Friday, 2 March 2018

debugging - What is private bytes, virtual bytes, working set?



I am trying to use the perfmon windows utility to debug memory leaks in a process.



This is how perfmon explains the terms:



Working Set is the current size, in bytes, of the Working Set of this process. The Working Set is the set of memory pages touched recently by the threads in the process. If free memory in the computer is above a threshold, pages are left in the Working Set of a process even if they are not in use. When free memory falls below a threshold, pages are trimmed from Working Sets. If they are needed they will then be soft-faulted back into the Working Set before leaving main memory.

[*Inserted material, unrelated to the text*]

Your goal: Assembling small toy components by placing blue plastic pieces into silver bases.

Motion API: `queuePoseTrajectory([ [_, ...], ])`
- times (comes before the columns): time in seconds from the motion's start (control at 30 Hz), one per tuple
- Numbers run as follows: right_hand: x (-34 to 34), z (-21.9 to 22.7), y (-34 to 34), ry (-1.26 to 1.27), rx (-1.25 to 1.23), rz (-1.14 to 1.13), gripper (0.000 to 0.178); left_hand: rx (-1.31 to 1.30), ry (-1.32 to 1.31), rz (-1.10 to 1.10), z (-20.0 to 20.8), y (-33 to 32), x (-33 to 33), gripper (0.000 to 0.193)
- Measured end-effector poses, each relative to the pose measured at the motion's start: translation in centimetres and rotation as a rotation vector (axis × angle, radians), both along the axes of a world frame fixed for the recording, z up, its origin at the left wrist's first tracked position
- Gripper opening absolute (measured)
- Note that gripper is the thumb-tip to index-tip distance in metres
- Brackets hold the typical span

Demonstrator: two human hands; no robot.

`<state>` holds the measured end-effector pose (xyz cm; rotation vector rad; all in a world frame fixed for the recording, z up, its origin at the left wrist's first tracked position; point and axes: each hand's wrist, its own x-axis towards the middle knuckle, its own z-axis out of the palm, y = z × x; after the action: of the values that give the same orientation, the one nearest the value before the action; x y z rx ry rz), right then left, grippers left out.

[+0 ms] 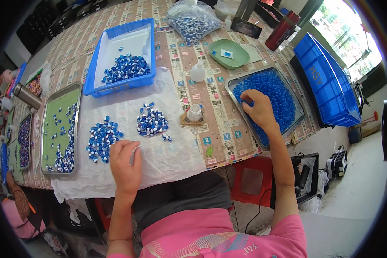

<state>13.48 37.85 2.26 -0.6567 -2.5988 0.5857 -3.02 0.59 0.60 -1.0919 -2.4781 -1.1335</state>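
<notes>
My right hand [259, 109] is over the left side of a metal tray [303, 112] filled with clear blue beads [276, 96]. Its thumb and fingers come together, and whatever they hold is too small to tell. My left hand [127, 165] hovers above a white cloth [172, 157], fingers curled toward the thumb. Something whitish shows at its fingertips, but I cannot make out what. Just beyond it lies a pile of blue-and-white beads [102, 139], and a second blue-and-white pile [152, 121] sits to its right. Between the two hands stands a small glass jar [194, 113] on a brown block.
A blue bin [88, 88] with more beads stands behind the cloth. At left is a metal tray with a green lining [51, 148]. A white bottle [198, 72], a green dish [236, 60], a bead bag [192, 21] and a red flask [283, 31] stand farther back.
</notes>
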Motion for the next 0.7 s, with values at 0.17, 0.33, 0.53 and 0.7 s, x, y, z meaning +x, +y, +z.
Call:
queuePoseTrajectory([
  [0.17,-0.7,1.2,-5.5,0.211,-0.217,0.05,0.014,0.043,-0.043,-0.173,-0.2,1.9,0.7,0.02],
  [0.33,-0.3,1.9,-10.8,0.206,-0.394,0.256,0.016,-0.001,0.05,-0.229,-0.6,4.3,0.5,0.017],
  [0.53,-0.3,1.2,-13.6,0.128,-0.905,0.144,0.016,-0.069,0.175,-0.308,-1.3,4.4,0.2,0.015],
  [0.7,-0.8,1.2,-14.0,0.15,-0.811,0.271,0.025,-0.053,0.178,-0.325,-0.9,3.3,0.3,0.017],
])
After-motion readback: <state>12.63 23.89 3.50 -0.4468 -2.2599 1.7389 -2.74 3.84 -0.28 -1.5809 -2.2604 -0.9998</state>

Virtual Bytes is the current size, in bytes, of the virtual address space the process is using. Use of virtual address space does not necessarily imply corresponding use of either disk or main memory pages. Virtual space is finite, and the process can limit its ability to load libraries.




Private Bytes is the current size, in bytes, of memory that this process has allocated that cannot be shared with other processes.

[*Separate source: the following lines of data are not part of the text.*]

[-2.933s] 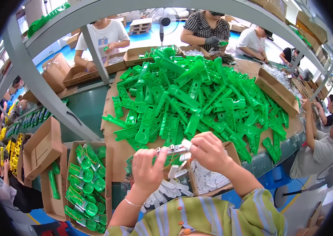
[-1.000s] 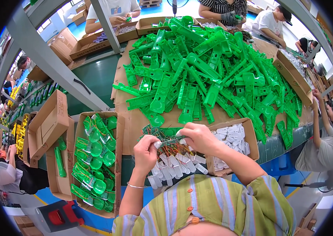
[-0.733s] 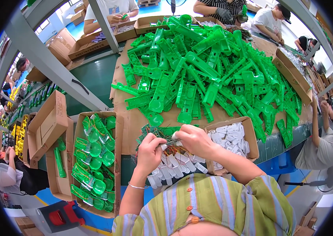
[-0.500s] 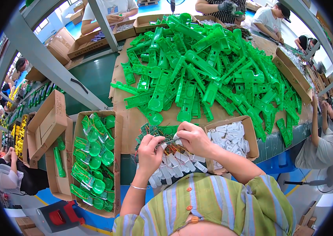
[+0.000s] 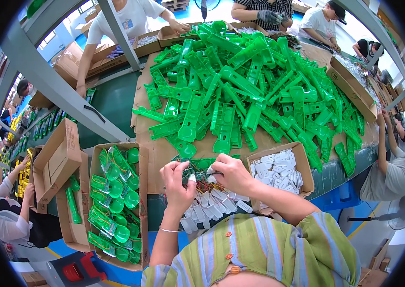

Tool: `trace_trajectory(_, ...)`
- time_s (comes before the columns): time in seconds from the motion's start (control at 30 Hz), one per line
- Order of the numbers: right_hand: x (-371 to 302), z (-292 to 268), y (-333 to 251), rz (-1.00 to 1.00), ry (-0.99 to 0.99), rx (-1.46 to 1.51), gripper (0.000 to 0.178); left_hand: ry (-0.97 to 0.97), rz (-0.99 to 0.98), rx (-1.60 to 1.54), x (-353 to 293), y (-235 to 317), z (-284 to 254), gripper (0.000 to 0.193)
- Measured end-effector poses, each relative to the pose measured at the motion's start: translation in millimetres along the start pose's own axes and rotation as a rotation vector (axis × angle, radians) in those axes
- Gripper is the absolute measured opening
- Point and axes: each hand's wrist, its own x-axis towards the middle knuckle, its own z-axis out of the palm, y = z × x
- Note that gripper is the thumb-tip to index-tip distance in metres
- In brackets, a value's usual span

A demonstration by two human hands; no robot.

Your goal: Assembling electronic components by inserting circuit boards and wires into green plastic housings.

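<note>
My left hand [image 5: 177, 184] and right hand [image 5: 231, 173] half-curled around bunched circuit boards [image 5: 196, 168], whether either grips I cannot tell, boards' long axis unclear, wired white pieces [image 5: 213, 203] pointing lengthwise toward me.

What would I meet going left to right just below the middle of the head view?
Tilted cardboard box, carton of wired green parts, left hand, right hand, box of white pieces.

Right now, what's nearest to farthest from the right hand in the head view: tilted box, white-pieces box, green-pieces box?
From the right hand:
1. White-pieces box, just to its right.
2. Green-pieces box, to its left.
3. Tilted box, farther left.
</note>
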Motion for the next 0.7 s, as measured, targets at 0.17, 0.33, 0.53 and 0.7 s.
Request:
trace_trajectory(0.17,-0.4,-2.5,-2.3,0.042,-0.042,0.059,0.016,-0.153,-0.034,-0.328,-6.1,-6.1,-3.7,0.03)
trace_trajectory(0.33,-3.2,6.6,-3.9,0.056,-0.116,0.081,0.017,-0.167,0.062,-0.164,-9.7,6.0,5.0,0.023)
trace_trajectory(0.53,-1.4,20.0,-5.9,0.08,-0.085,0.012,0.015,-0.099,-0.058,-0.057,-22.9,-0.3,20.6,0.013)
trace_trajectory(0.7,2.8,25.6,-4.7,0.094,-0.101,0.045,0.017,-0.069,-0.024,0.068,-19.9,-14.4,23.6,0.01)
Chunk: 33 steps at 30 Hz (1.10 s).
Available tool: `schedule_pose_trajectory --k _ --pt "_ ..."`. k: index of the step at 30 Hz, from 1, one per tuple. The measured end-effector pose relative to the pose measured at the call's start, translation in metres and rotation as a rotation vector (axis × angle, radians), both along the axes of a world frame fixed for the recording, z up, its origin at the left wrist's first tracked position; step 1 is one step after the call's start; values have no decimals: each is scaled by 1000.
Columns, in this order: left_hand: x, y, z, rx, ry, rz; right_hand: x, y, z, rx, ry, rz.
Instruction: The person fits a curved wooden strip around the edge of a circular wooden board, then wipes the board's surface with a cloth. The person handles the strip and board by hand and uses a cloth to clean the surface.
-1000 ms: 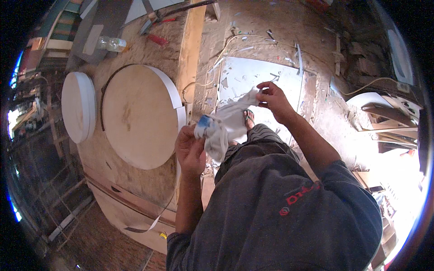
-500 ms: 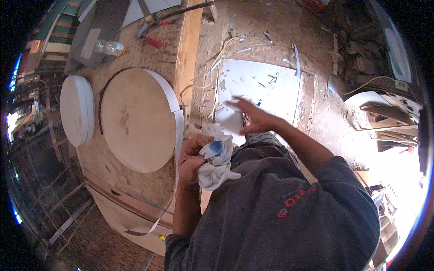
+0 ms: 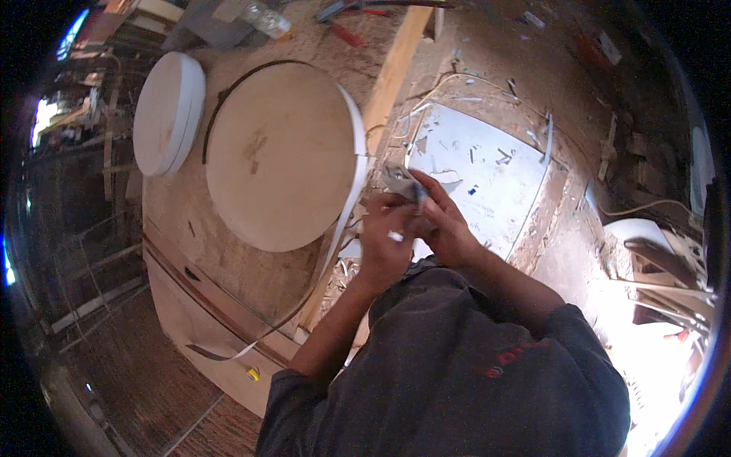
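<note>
A crumpled whitish cloth lies inside the grip of both hands, bunched between the fingers, its loose end poking out on the far side, just beyond the knuckles. A bluish patch shows on it near the right fingers, and a small white bit shows lower down against the left palm. Both grips are narrow and closed in on the cloth; motion blur hides exactly which fingers pinch it.

The left hand comes up from the near left with its forearm slanting away to the right, fingers curled inward. The right hand comes from the near right, its forearm angled far and left, fingers bent over the cloth. The hands meet, touching or nearly so, in front of the dark shirt.

Left of them, a large round wooden disc with white edging lies on the table, a smaller disc farther left. Beyond the right hand, to the far right, a white board lies on the floor, scattered with scraps.
</note>
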<state>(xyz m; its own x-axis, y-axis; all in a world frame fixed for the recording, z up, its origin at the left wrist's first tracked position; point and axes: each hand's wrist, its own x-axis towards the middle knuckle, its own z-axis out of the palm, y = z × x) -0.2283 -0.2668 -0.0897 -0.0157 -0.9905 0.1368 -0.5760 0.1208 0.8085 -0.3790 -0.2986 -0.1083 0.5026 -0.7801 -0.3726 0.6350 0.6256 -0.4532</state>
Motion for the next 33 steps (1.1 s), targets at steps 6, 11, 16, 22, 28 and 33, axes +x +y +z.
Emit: schedule_pose_trajectory --k 6,11,16,22,28,33 --pt "115 21 3 -53 -104 237 11 11 -90 60 622 26" --pt "296 65 -8 138 -5 775 27 46 -120 279 586 -33" --pt "309 107 2 144 17 520 69 76 -60 185 219 -21" --pt "202 125 34 751 471 38 121 102 31 -591 1284 161" --pt "141 112 9 781 1282 45 118 133 56 -1033 1511 139" --pt "117 103 -9 756 1311 -2 79 142 66 -702 1188 61"
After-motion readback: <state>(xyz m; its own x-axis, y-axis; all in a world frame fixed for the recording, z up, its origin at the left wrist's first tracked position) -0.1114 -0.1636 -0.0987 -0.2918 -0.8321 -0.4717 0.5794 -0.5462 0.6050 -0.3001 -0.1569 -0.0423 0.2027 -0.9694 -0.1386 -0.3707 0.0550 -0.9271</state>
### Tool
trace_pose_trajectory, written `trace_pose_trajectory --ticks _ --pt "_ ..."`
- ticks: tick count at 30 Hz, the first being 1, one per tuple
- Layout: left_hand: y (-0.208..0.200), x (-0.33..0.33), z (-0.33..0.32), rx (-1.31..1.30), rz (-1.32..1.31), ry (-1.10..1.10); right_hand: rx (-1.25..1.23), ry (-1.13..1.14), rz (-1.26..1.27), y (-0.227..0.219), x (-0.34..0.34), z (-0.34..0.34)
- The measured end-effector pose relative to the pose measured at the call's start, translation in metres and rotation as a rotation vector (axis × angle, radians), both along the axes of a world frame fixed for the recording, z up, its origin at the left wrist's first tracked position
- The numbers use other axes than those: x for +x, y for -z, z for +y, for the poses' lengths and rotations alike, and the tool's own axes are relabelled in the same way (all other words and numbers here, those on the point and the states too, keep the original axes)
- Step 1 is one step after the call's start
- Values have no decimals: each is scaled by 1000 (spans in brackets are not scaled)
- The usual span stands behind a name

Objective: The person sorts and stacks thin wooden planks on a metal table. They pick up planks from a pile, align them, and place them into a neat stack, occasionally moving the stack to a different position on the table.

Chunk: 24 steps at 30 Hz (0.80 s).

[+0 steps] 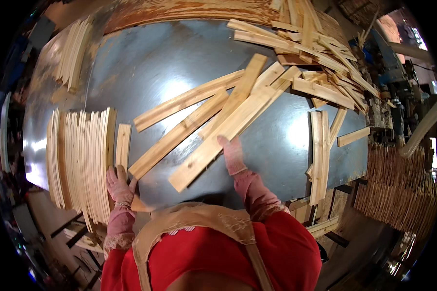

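Note:
My right hand (233, 155), in a pink glove, grips the side of a long wooden board (199, 161). Its thumb lies on the top face, and the other fingers are hidden under the edge. That board slants over the metal table, overlapping other loose boards. My left hand (119, 187), gloved too, rests with its fingers stretched out at the near end of a short slat (123, 143). It touches the right side of a row of slats (82, 155) standing on edge, tightly packed. Just left of the gripped board lies another board (179, 133).
A jumbled heap of wood strips (320, 53) covers the far right of the metal table (277, 160). Several slats (75, 53) lie at the far left, and a few boards (319, 157) near the right edge. Stacked sticks (398, 186) stand beyond the table.

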<state>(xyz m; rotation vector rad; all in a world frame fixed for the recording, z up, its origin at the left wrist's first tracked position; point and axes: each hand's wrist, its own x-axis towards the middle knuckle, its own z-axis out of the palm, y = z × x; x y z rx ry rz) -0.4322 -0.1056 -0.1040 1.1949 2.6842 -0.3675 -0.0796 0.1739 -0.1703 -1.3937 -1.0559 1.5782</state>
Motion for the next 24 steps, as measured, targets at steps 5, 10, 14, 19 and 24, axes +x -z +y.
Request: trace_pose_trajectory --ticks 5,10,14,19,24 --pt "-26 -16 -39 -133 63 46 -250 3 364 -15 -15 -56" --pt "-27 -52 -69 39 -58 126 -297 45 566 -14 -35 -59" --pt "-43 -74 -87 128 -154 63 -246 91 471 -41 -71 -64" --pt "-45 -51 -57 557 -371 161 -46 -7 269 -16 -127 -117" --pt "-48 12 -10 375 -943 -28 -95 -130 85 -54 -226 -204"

These are the questions I have:



Is it the Private Bytes which I should measure to be sure if the process is having any leaks as it does not involve any shared libraries and any leaks, if happening, will come from the process itself?



What is the total memory consumed by the process? Is it the Virtual Bytes or is it the sum of Virtual Bytes and Working Set?



Is there any relation between Private Bytes, Working Set and Virtual Bytes?




Are there any other tools that give a better idea of the memory usage?


Answer



The short answer to this question is that none of these values are a reliable indicator of how much memory an executable is actually using, and none of them are really appropriate for debugging a memory leak.



Private Bytes refer to the amount of memory that the process executable has asked for - not necessarily the amount it is actually using. They are "private" because they (usually) exclude memory-mapped files (i.e. shared DLLs). But - here's the catch - they don't necessarily exclude memory allocated by those files. There is no way to tell whether a change in private bytes was due to the executable itself, or due to a linked library. Private bytes are also not exclusively physical memory; they can be paged to disk or in the standby page list (i.e. no longer in use, but not paged yet either).



Working Set refers to the total physical memory (RAM) used by the process. However, unlike private bytes, this also includes memory-mapped files and various other resources, so it's an even less accurate measurement than the private bytes. This is the same value that gets reported in Task Manager's "Mem Usage" and has been the source of endless amounts of confusion in recent years. Memory in the Working Set is "physical" in the sense that it can be addressed without a page fault; however, the standby page list is also still physically in memory but not reported in the Working Set, and this is why you might see the "Mem Usage" suddenly drop when you minimize an application.



Virtual Bytes are the total virtual address space occupied by the entire process. This is like the working set, in the sense that it includes memory-mapped files (shared DLLs), but it also includes data in the standby list and data that has already been paged out and is sitting in a pagefile on disk somewhere. The total virtual bytes used by every process on a system under heavy load will add up to significantly more memory than the machine actually has.




So the relationships are:




  • Private Bytes are what your app has actually allocated, but include pagefile usage;

  • Working Set is the non-paged Private Bytes plus memory-mapped files;

  • Virtual Bytes are the Working Set plus paged Private Bytes and standby list.



There's another problem here; just as shared libraries can allocate memory inside your application module, leading to potential false positives reported in your app's Private Bytes, your application may also end up allocating memory inside the shared modules, leading to false negatives. That means it's actually possible for your application to have a memory leak that never manifests itself in the Private Bytes at all. Unlikely, but possible.




Private Bytes are a reasonable approximation of the amount of memory your executable is using and can be used to help narrow down a list of potential candidates for a memory leak; if you see the number growing and growing constantly and endlessly, you would want to check that process for a leak. This cannot, however, prove that there is or is not a leak.



One of the most effective tools for detecting/correcting memory leaks in Windows is actually Visual Studio (link goes to page on using VS for memory leaks, not the product page). Rational Purify is another possibility. Microsoft also has a more general best practices document on this subject. There are more tools listed in this previous question.



I hope this clears a few things up! Tracking down memory leaks is one of the most difficult things to do in debugging. Good luck.